Background and aim: Obese patients with chronic inflammation in white adipose tissue (WAT) have an increased risk of developing non-alcoholic steatohepatitis (NASH). The C-C chemokine receptor-2 (CCR2) has a crucial role in the recruitment of immune cells to WAT and liver, thereby promoting the inflammatory component of the disease. Herein, we examined whether intervention with propagermanium, an inhibitor of CCR2, would attenuate tissue inflammation and NASH development.

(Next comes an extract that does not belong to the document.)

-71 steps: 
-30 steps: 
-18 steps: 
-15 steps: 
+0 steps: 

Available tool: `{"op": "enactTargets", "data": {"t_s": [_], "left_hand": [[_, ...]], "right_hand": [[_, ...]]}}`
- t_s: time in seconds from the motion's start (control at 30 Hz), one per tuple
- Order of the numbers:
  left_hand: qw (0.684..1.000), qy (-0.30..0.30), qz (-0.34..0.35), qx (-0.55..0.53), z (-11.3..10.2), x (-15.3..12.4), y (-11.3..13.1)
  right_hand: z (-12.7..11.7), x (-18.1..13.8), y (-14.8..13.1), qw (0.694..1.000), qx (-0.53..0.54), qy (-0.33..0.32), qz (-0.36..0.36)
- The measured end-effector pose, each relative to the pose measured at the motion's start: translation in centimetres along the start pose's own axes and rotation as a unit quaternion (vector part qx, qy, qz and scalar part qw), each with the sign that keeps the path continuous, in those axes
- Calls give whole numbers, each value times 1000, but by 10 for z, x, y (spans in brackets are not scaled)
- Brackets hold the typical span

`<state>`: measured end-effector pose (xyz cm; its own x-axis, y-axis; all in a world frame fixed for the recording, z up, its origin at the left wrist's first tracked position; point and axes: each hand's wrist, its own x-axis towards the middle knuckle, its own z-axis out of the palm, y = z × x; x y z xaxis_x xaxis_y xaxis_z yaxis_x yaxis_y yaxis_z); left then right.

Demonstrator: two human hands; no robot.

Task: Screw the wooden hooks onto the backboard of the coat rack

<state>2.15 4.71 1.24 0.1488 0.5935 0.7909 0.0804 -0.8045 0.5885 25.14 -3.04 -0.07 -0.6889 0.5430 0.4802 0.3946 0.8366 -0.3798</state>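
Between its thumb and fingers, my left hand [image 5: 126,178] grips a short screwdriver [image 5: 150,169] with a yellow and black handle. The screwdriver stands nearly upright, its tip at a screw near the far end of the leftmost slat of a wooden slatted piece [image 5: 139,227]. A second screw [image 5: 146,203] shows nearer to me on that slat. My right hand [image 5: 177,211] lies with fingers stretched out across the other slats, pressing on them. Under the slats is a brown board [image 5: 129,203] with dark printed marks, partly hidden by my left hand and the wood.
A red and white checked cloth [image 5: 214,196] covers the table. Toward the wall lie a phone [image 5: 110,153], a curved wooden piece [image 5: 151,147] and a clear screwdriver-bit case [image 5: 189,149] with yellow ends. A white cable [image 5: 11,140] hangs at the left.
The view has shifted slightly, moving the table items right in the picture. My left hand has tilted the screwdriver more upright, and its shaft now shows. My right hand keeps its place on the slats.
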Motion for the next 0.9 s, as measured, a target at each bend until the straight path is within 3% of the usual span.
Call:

Methods: Male C57BL/6J mice received a high-fat diet (HFD) for 0, 6, 12 and 24 weeks to characterize the development of early disease symptoms of NASH, i.e. insulin resistance and WAT inflammation (by hyperinsulinemic-euglycemic clamp and histology, respectively) and to define the optimal time point for intervention. In a separate study, mice were pretreated with HFD followed by propagermanium treatment (0.05% w/w) after 6 weeks (early intervention) or 12 weeks (late intervention). NASH was analyzed after 24 weeks of diet feeding.

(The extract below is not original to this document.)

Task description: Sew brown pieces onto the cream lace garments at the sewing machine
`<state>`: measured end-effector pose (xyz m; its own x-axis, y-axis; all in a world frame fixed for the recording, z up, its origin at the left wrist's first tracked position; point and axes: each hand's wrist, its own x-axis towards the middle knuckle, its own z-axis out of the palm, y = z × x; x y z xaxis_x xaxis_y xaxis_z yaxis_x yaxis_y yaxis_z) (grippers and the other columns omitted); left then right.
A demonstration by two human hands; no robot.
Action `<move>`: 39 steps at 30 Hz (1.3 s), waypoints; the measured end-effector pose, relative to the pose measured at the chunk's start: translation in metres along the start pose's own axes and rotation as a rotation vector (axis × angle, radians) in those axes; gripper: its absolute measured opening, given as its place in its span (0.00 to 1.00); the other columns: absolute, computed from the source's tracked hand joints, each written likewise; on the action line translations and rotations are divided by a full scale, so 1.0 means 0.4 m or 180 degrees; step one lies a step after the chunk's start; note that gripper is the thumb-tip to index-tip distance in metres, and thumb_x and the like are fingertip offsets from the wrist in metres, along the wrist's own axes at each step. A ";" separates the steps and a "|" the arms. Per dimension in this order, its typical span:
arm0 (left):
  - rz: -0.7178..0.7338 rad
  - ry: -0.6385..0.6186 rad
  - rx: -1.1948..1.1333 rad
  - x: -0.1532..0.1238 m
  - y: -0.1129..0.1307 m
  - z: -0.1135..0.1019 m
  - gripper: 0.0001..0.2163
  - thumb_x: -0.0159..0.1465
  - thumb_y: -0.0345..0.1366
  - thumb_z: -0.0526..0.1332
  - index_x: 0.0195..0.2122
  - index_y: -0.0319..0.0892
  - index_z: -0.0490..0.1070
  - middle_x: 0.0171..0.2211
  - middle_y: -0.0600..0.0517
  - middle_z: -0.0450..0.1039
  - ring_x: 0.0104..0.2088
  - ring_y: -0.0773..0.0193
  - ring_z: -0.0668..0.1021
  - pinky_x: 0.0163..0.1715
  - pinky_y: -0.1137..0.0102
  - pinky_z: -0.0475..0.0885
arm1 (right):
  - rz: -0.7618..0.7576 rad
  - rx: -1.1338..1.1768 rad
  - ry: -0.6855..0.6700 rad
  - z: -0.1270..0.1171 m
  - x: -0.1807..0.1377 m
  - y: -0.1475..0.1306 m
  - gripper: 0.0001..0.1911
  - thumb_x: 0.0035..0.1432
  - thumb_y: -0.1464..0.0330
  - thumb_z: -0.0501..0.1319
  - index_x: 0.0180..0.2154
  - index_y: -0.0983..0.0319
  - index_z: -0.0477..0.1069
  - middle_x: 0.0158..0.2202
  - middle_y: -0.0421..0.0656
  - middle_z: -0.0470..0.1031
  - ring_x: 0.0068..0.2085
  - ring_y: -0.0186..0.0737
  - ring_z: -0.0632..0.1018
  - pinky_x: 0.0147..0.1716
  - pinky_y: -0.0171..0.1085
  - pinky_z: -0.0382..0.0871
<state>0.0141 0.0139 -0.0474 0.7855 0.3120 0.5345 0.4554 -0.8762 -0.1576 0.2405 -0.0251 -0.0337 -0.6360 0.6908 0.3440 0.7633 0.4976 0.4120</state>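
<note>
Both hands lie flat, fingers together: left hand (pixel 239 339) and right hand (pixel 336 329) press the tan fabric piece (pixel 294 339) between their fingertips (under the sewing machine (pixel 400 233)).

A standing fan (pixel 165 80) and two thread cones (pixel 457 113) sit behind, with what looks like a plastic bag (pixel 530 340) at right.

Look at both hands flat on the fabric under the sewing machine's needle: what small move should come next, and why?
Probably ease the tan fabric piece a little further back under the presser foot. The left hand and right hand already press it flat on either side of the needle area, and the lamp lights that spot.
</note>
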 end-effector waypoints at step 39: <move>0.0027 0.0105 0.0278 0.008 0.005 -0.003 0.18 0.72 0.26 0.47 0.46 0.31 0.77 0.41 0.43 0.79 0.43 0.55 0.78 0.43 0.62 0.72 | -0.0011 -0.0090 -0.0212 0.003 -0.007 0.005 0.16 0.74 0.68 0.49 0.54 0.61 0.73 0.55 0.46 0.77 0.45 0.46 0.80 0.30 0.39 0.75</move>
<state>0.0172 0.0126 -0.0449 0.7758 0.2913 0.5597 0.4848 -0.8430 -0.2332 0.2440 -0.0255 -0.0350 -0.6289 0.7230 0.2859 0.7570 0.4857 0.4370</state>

Results: Insulin resistance in WAT developed after 6 weeks of HFD, which was paralleled by modest WAT inflammation. Insulin resistance and inflammation in WAT intensified after 12 weeks of HFD, and preceded NASH development. The subsequent CCR2 intervention experiment showed that early, but not late, propagermanium treatment attenuated insulin resistance. Only the early treatment significantly decreased Mcp-1 and CD11c gene expression in WAT, indicating reduced WAT inflammation. Histopathological analysis of liver demonstrated that propagermanium treatment decreased macrovesicular steatosis and tended to reduce lobular inflammation, with more pronounced effects in the early intervention group. Propagermanium improved the ratio between pro-inflammatory (M1) and anti-inflammatory (M2) macrophages, quantified by CD11c and Arginase-1 gene expression in both intervention groups.
Conclusions: Overall, early propagermanium administration was more effective to improve insulin resistance, WAT inflammation and NASH compared to late intervention. These data suggest that therapeutic interventions for NASH directed at the MCP-1/CCR2 pathway should be initiated early.